(Supplied entries begins)

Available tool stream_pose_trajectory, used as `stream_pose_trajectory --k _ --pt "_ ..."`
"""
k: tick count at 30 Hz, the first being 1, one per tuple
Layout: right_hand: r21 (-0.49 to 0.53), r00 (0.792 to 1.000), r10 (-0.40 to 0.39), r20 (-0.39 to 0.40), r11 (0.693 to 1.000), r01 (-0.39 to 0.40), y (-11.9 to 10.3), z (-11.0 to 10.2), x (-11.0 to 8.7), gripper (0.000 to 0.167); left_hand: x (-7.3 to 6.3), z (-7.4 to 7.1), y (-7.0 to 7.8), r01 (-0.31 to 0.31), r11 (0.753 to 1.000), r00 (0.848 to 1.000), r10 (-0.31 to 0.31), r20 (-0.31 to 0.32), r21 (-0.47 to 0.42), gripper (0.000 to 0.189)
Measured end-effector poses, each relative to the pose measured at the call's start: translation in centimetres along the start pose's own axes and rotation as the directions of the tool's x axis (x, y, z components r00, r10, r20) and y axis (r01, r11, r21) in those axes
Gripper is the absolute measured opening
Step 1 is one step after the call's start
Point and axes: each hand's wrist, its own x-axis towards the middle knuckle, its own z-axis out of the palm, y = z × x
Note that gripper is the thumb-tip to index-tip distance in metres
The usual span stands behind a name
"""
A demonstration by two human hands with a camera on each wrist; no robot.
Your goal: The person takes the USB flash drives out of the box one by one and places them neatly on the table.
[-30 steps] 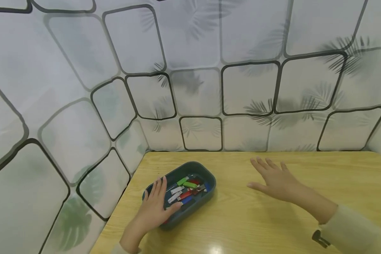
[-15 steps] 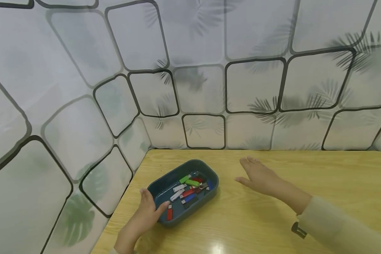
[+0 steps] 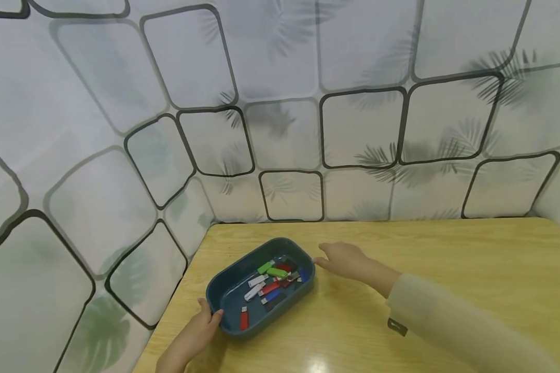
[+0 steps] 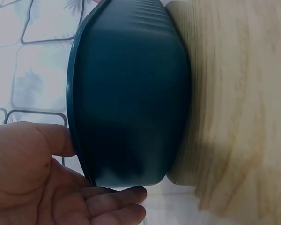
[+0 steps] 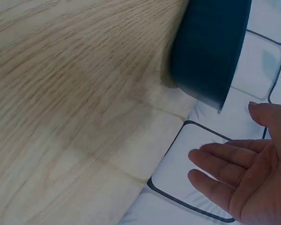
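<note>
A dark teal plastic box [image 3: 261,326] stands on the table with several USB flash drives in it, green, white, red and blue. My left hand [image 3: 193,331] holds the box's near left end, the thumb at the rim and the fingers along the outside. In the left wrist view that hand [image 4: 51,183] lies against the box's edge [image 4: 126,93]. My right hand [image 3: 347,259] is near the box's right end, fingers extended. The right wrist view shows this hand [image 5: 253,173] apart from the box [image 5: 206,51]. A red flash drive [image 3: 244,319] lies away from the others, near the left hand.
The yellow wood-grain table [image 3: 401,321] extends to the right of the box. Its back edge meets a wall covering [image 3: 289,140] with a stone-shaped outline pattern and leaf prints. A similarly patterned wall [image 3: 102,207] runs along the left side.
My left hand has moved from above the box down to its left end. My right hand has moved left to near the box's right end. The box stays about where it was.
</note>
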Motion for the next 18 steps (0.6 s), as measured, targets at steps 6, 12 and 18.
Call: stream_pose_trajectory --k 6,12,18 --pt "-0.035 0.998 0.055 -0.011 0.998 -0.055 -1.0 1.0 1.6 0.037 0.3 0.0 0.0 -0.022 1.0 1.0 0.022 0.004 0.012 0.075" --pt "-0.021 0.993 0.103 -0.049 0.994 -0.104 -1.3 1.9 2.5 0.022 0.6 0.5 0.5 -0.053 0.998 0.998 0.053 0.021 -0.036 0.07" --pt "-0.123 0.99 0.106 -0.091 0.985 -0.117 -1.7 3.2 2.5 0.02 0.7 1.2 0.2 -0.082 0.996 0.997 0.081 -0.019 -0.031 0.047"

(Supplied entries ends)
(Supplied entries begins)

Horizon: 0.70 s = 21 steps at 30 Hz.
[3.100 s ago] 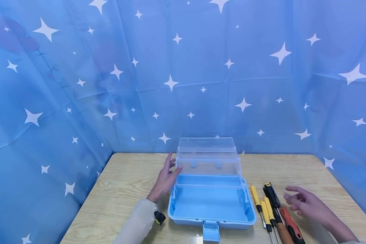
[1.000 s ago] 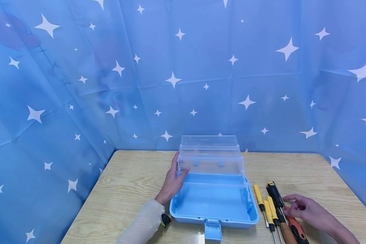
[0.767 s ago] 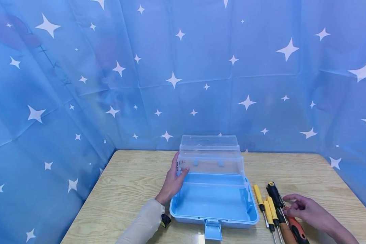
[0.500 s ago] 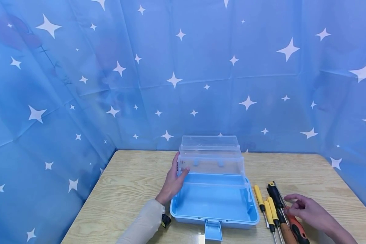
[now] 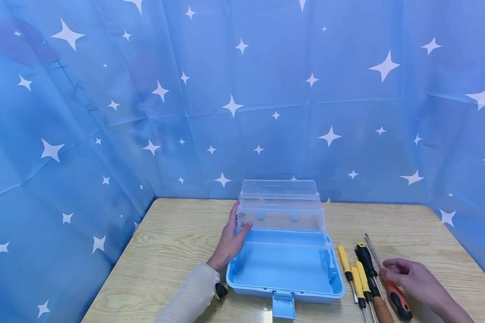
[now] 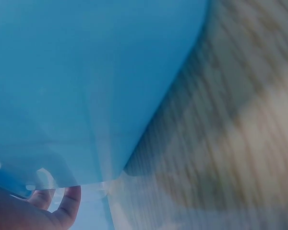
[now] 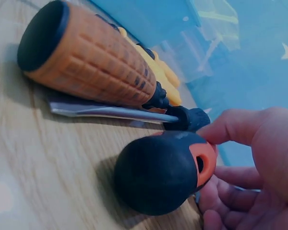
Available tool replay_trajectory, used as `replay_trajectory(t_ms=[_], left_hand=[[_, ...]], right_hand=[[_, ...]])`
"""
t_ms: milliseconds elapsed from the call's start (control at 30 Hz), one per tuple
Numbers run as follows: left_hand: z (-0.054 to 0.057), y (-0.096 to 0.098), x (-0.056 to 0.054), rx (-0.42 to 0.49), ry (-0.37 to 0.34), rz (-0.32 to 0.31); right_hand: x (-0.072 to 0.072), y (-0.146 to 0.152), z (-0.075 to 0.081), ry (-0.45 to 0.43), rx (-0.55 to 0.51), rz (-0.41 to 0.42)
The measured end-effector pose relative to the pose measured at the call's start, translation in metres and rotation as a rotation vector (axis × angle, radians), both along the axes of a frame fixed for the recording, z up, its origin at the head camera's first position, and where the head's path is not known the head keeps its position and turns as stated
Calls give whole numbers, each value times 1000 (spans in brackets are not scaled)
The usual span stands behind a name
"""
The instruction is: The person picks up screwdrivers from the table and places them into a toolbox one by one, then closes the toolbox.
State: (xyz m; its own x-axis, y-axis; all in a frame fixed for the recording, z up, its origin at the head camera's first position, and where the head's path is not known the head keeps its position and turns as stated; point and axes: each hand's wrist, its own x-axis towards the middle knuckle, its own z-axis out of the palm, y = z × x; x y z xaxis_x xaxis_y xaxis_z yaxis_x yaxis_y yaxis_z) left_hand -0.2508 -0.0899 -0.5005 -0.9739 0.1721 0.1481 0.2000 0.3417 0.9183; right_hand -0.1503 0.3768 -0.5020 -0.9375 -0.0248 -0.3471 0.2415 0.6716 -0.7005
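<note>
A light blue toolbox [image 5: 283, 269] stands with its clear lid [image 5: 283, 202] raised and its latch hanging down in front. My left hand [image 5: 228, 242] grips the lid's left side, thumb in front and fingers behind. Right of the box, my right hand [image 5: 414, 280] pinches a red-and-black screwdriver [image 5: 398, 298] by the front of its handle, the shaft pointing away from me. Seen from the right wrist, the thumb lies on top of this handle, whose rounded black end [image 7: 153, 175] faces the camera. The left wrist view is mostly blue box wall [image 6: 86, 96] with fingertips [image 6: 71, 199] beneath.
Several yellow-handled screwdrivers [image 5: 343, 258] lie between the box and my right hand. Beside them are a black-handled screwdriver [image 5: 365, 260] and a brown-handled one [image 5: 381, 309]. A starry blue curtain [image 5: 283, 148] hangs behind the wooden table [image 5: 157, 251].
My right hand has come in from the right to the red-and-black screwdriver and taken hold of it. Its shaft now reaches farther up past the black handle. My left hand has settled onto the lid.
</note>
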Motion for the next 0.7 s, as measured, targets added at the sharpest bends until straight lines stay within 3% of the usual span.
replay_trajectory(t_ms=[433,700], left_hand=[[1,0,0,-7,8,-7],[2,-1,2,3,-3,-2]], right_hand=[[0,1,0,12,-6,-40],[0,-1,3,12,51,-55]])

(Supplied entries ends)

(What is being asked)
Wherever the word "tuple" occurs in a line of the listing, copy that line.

(Response below)
k: tick count at 30 Hz, the first being 1, one per tuple
t_ms: milliseconds elapsed from the call's start (control at 30 Hz), one per tuple

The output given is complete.